El surgimiento del Estado como estructura política es un producto tanto natural como convencional del desarrollo societario. En efecto, se funda en la condición social del ser humano, creado por Dios como relacional y dialogante, y, por otra parte, es fruto de acuerdos en base a experiencias y proyectos históricos. Necesidad y creatividad se conjugan.
No es de extrañar, por tanto, las varias interpretaciones acerca del origen y sentido del Estado, así como de contradicciones en su manejo. Esto es patente en el caso del marxismo, el cual, junto al anuncio profético de la disolución o desaparición del Estado con el socialismo-hacia-el- comunismo, registra en la práctica una feroz acentuación del poder estatal. Es ambigua esta frase del Manifiesto del Partido Comunista de 1847: “Una vez que en el curso del desarrollo hayan desaparecido las diferencias de clase y se haya concentrado toda la producción en manos de los individuos asociados, el Poder Público perderá su carácter político”.
El filósofo Hobbes dos siglos antes había hablado del Leviatán como figura del Estado dominador, soberano inapelable, concentrador de todos los poderes, concepto que, por cierto, corresponde bien a totalitarismos surgidos en nuestra contemporaneidad (fascismo, nazismo, comunismo). Hegel con su absolutización del Estado no habría de favorecer un auténtico desarrollo democrático. Rousseau, en cambio, en el Contrato Social, había intentado armonizar la soberanía popular con una autoridad sólida pero mera mandataria de la Voluntad general. La reflexión y la experiencia histórica registran desarrollos positivos y también involuciones en cuanto a relacionamiento persona-Estado, que, como realidad temporal, está en permanente “crisis”, acentuada ahora por la globalización.

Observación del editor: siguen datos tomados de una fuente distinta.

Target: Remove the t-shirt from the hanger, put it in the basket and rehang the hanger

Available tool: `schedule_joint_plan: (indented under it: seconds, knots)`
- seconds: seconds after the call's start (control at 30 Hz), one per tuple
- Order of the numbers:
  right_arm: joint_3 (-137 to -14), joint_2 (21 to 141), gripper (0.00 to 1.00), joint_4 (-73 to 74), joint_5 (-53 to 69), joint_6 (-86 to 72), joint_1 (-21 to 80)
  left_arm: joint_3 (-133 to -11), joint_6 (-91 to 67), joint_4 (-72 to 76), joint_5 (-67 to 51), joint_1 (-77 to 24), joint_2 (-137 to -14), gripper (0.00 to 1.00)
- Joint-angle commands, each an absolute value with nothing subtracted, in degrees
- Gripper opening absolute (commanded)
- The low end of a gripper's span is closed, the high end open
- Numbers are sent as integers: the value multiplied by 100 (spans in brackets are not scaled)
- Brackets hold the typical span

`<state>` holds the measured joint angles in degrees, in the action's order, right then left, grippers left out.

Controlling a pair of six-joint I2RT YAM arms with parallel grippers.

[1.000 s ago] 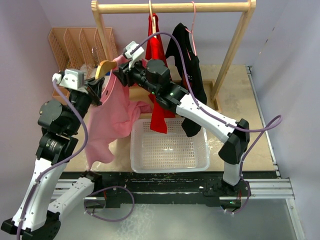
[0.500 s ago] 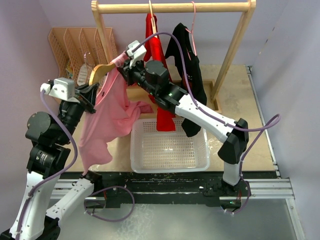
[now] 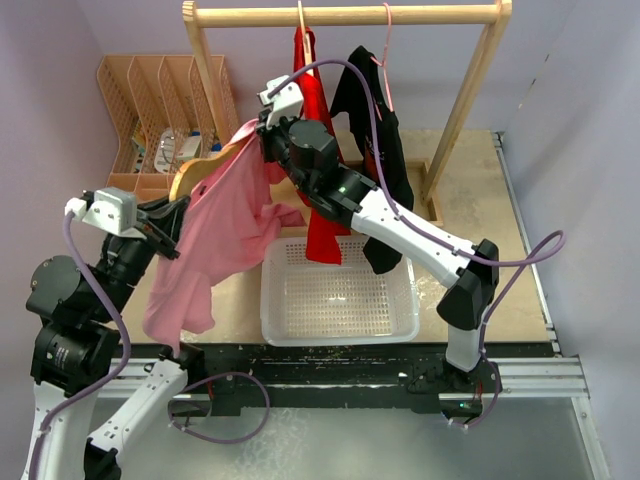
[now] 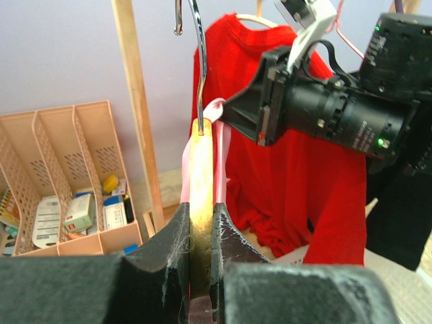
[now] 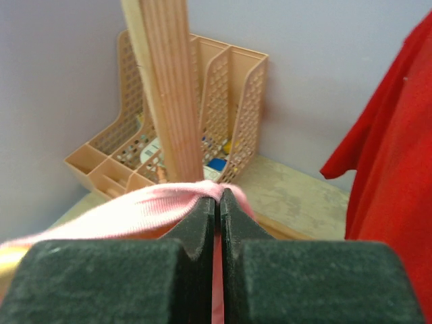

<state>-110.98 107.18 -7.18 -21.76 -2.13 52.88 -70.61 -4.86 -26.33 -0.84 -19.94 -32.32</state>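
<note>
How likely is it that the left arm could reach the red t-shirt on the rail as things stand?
Probably not. The left claw is shut on the wooden hanger, and the right claw, gripping the pink t-shirt, sits between it and the red t-shirt.

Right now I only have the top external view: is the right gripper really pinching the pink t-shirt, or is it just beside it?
Observer: Pinching. In the right wrist view the right gripper has its fingers shut on a fold of the pink t-shirt.
Operator: And the left one on the hanger?
Observer: The left wrist view shows the left gripper clamped on the wooden hanger, which sits edge-on between the fingers.
Operator: Is the collar off yet?
Observer: No. Pink fabric runs down both sides of the hanger just below its metal hook.
</note>
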Motion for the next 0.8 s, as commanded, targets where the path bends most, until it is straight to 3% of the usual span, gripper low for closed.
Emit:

Según la Doctrina Social de la Iglesia -que no es un código cerrado confesional, sino un conjunto dialogalmente abierto de principios, criterios y orientaciones para la acción- la persona es anterior al Estado, el cual ha surgido connaturalmente y debe estar al servicio de la persona. Entendida esta, obviamente, no como un ente aislado y autorreferencial, sino como ser social y cuyos intereses deben proyectarse en el bien común. De allí el imperativo de la participación y la subsidiaridad como expresiones de irrenunciable protagonismo ciudadano.
Hoy en día, agresiones serias a una sana relación persona-Estado suelen disfrazarse con el atractivo metalenguaje de “poder popular”. Ejemplo patente lo ofrece el Plan de la Patria 2019-2025 de Venezuela, que presenta engañosamente lo comunal como expresión efectiva del pueblo en la construcción del Nuevo Estado Popular Revolucionario. Las grandilocuentes especificaciones de dicho plan nos recuerdan el florido vocabulario de Mao Tse-tung en la época de las grandes masacres chinas.
El vocablo socialismo, que, de por sí, sugiere compartir, participar, distribuir el poder, históricamente se ha concretado en Estados centralizadores, en nomenklaturas cerradas, hegemónicas y despóticas, que bastante han hecho sufrir a pueblos enteros. Es lo que sucede hoy en la Venezuela del socialismo del siglo XXI.
Perversión ética y política es tomar el poder para imponer una ideología y mantenerse en él a toda costa. Se asume el Estado como papá, en el sentido de patriarca impositivo, agente de proyectos sectarios, opresivos. Lo que ciertos grupos no son capaces de lograr en competencia limpia y riesgosa en la arena democrática, buscan imponerlo mediante la autoridad del Estado con el soporte de su fuerza armada. Esto de refugio en el papá Estado para la aprobación de proyectos de minorías se está dando también a nivel internacional en sectores del ámbito cultural. Un caso patente es el del multiforme conjunto denominado “ideología de género” con su plan deconstructor de la vida, la familia y la educación. Se acude al Leviatán como eficaz brazo operativo.
Un humanismo auténtico y una “nueva sociedad” entrañan un relacionamiento social, respetuoso de la dignidad y los derechos fundamentales de la persona, orientado al bien común y en el marco de un Estado de derecho, democrático, participativo. El Estado tiene su origen y sentido en el ser humano mismo, libre, responsable, social, histórico y abierto a la trascendencia. El Estado existe y debe actuar en función de la persona y esta, al servicio del prójimo.